**ABOUT THIS TASK**: The answer must consist only of the lines from the line with "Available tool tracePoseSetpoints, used" to the line with "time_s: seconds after", both included, exactly as they stand below.

== EXERCISE DATA ==

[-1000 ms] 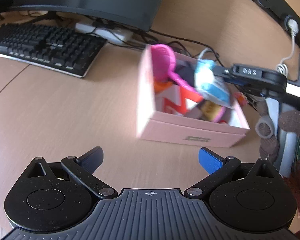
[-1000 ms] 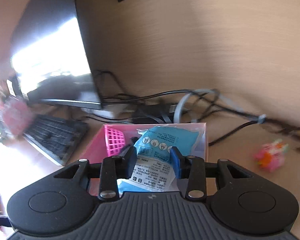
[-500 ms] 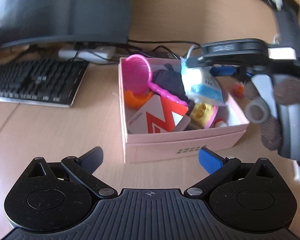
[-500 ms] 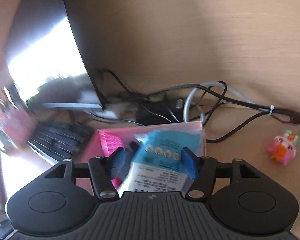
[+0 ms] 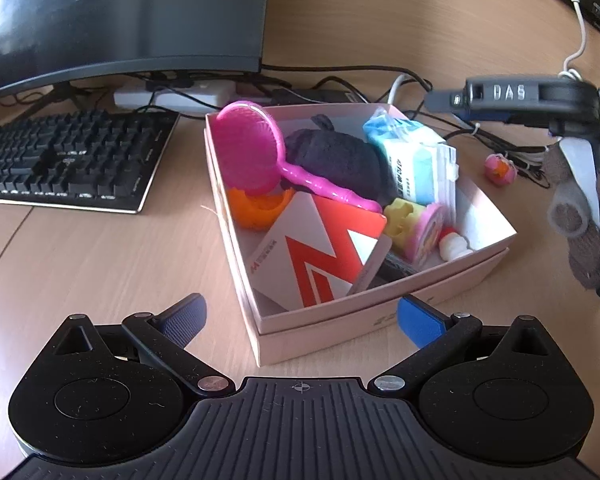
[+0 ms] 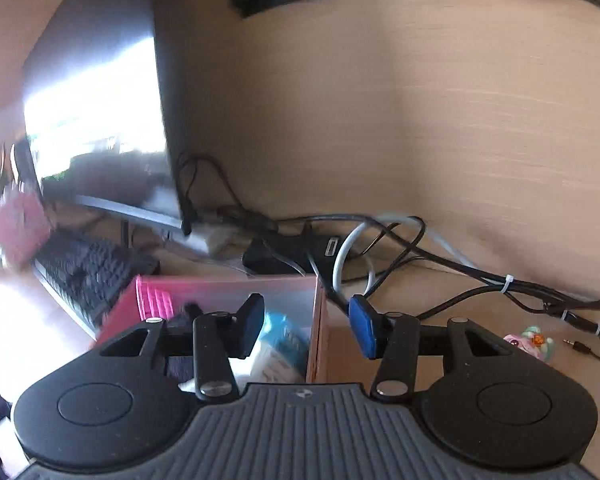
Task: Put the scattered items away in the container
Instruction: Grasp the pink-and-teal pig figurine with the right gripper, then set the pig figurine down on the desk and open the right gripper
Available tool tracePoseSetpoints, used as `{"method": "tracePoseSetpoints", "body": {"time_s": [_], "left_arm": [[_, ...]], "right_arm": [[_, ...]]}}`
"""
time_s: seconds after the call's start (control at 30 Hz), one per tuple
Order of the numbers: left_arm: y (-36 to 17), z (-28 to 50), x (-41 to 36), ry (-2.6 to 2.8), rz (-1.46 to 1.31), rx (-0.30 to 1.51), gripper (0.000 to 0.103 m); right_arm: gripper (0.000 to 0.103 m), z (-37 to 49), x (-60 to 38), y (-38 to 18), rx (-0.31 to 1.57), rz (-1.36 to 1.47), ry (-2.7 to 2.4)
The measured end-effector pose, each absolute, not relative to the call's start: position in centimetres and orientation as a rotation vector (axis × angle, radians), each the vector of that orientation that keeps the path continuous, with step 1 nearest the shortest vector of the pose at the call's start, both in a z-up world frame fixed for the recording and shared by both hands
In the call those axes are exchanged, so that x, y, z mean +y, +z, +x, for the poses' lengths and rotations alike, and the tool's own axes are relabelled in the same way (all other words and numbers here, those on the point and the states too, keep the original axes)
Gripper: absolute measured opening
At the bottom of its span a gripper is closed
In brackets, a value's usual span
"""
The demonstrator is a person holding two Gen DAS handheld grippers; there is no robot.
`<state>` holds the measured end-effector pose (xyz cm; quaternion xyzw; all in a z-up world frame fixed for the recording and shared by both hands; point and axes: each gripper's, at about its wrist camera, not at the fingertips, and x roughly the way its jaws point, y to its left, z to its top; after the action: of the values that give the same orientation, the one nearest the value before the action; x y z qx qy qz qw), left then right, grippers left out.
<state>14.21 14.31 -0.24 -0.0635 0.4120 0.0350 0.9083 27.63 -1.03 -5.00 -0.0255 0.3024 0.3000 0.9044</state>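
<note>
A pink box point(image 5: 380, 308) on the wooden desk holds a pink brush point(image 5: 248, 148), a dark plush point(image 5: 336, 156), a blue-and-white packet point(image 5: 412, 160), a red-and-white card point(image 5: 312, 256) and small toys. My left gripper point(image 5: 300, 316) is open wide, and the box's near corner lies between its fingers without touching them. My right gripper point(image 6: 307, 324) hovers over the box's far right corner; its jaws are closing with nothing between them, the packet point(image 6: 284, 340) lying below. A small pink toy point(image 6: 532, 342) lies on the desk right of the box.
A black keyboard point(image 5: 68, 160) and monitor point(image 5: 120, 12) stand left of the box. Tangled cables point(image 6: 420, 248) and a white power strip point(image 5: 172, 96) run behind it. A gloved hand point(image 5: 580, 216) holds the right gripper at the right edge.
The right gripper let go of the blue packet, which now lies in the box, and shifted right. The left gripper came closer to the box and rolled.
</note>
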Motion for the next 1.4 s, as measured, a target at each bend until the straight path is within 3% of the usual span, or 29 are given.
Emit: {"method": "tracePoseSetpoints", "body": {"time_s": [0.13, 0.3, 0.4, 0.43, 0.67, 0.73, 0.77, 0.83, 0.87, 1.27, 1.4], "left_arm": [[-0.5, 14.6, 14.6, 0.06, -0.119, 0.841, 0.103], [-0.4, 15.3, 14.3, 0.043, -0.035, 0.803, 0.103], [-0.4, 16.0, 13.9, 0.009, -0.011, 0.796, 0.103], [-0.5, 16.1, 13.7, 0.007, -0.003, 0.79, 0.103], [-0.1, 14.9, 13.5, 0.058, -0.041, 0.802, 0.103], [0.0, 13.7, 13.4, 0.055, -0.065, 0.802, 0.103], [0.0, 12.8, 13.4, 0.053, -0.07, 0.8, 0.103], [0.0, 11.2, 13.2, 0.053, -0.059, 0.796, 0.103], [-0.2, 10.5, 13.0, 0.051, -0.048, 0.795, 0.103], [-2.2, 3.9, 13.5, -0.077, -0.086, 0.838, 0.103], [-2.4, 3.5, 13.8, -0.082, -0.116, 0.845, 0.103]], "right_arm": [[0.049, 26.7, 0.3, -7.5, 0.635, -0.164, 0.599], [0.049, 25.5, -1.2, -5.9, 0.563, -0.092, 0.567], [0.058, 25.4, -4.0, -5.1, 0.484, -0.052, 0.425], [0.066, 25.8, -4.8, -5.4, 0.481, -0.061, 0.361], [0.074, 32.6, -8.6, -10.2, 0.624, -0.06, 0.122], [0.071, 33.9, -8.8, -11.1, 0.659, -0.052, 0.106], [0.059, 34.2, -8.9, -11.2, 0.68, -0.045, 0.107], [0.048, 33.9, -9.0, -11.1, 0.702, -0.032, 0.108], [0.044, 33.0, -9.1, -10.8, 0.7, -0.026, 0.116], [0.044, 11.8, -6.8, -6.9, 0.724, -0.032, 0.484], [0.061, 6.7, -5.3, -6.8, 0.686, -0.032, 0.466]]}}
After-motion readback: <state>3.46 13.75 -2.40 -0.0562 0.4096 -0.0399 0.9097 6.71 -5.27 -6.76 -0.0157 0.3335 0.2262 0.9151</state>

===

**ANSWER**:
Available tool tracePoseSetpoints, used as `{"method": "tracePoseSetpoints", "body": {"time_s": [_], "left_arm": [[_, ...]], "right_arm": [[_, ...]]}}`
"""
time_s: seconds after the call's start (control at 30 Hz), one per tuple

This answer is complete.